ABOUT THIS EXERCISE: Some entries follow. Reproduce exactly the lines starting at the one with "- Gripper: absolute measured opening" and stopping after the one with "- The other".

[Items listed in a dataset]

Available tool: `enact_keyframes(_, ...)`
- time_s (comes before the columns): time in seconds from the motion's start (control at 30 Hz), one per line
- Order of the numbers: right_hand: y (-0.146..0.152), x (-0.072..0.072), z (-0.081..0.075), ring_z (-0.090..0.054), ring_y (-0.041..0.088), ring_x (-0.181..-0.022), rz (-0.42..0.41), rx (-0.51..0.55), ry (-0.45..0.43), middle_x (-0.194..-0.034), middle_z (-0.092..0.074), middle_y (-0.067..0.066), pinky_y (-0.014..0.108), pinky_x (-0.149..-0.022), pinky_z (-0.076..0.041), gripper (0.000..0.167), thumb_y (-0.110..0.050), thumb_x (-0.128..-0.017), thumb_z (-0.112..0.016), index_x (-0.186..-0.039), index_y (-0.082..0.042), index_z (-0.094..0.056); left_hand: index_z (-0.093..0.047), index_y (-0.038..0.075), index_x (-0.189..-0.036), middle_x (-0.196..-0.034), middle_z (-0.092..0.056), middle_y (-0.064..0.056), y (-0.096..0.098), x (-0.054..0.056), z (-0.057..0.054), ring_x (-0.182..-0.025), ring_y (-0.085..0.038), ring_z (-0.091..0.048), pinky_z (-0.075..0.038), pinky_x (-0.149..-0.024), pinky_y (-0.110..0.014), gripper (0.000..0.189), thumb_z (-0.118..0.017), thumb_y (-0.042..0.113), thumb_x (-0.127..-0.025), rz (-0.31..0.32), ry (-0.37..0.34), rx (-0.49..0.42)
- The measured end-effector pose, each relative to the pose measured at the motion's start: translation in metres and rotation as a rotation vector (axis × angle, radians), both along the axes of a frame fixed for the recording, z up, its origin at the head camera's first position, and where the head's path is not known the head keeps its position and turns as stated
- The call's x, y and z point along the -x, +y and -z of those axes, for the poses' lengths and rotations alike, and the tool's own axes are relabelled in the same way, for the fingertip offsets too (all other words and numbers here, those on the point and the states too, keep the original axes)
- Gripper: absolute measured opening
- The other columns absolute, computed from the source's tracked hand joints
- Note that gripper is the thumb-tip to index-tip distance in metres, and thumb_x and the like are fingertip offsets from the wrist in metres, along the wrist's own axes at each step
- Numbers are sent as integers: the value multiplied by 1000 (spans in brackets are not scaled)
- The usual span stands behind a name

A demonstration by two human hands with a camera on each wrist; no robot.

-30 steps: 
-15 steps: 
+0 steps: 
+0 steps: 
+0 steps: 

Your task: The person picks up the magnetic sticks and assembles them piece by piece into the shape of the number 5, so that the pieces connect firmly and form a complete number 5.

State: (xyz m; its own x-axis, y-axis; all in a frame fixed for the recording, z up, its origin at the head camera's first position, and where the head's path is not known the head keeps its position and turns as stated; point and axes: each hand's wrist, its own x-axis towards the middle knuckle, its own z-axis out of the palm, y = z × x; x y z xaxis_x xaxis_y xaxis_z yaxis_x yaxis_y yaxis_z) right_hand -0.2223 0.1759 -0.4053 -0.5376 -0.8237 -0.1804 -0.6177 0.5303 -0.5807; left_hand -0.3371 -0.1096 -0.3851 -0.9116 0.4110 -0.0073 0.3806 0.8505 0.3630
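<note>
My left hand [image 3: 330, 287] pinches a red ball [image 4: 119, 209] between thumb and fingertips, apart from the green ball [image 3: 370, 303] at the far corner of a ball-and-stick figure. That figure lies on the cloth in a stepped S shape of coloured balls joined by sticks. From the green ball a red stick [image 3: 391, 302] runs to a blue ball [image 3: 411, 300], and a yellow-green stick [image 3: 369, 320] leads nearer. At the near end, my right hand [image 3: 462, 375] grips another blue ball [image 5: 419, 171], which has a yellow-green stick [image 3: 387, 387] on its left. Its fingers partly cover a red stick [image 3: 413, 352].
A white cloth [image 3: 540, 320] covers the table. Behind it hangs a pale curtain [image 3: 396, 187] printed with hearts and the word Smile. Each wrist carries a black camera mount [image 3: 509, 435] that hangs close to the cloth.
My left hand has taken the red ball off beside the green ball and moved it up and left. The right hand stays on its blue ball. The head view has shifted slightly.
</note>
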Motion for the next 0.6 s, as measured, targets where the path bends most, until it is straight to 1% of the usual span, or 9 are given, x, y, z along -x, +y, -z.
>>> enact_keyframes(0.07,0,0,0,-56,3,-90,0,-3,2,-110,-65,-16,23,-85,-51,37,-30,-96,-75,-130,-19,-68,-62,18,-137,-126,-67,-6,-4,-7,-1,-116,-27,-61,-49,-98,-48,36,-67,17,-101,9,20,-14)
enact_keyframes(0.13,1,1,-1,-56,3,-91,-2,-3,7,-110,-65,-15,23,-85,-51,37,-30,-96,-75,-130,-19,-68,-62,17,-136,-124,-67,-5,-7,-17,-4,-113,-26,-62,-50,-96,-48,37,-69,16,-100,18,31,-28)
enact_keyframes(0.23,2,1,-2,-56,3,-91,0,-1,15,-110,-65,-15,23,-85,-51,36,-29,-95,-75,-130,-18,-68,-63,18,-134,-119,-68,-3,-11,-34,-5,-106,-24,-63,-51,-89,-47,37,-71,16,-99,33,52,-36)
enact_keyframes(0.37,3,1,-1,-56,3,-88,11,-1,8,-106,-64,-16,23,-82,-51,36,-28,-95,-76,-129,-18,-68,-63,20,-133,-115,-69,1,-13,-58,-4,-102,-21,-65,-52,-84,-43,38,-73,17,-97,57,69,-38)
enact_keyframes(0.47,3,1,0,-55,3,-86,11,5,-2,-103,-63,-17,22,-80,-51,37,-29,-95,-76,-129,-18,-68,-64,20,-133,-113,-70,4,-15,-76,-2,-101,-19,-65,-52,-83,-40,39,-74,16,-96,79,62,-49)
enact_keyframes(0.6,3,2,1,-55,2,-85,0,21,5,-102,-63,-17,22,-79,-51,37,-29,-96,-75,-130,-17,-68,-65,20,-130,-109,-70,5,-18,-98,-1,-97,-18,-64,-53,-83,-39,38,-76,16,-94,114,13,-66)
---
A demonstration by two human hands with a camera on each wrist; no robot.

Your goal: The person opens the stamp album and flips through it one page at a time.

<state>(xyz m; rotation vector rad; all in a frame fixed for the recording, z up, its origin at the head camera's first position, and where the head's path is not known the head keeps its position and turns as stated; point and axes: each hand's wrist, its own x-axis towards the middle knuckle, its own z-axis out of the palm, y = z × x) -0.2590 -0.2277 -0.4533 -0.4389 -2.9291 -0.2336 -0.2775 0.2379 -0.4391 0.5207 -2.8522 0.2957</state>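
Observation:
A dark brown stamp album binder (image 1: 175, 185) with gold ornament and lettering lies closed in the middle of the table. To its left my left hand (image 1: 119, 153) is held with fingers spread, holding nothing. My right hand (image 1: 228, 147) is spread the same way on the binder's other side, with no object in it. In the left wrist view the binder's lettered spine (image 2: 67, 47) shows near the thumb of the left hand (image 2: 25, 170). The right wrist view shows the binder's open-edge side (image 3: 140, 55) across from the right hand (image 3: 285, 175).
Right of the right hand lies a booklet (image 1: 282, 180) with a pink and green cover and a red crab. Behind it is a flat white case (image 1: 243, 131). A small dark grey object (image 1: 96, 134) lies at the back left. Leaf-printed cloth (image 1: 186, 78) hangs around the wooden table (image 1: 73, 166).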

EXERCISE RESPONSE:
- Gripper: absolute measured opening
- The other columns absolute, computed from the source's tracked hand joints

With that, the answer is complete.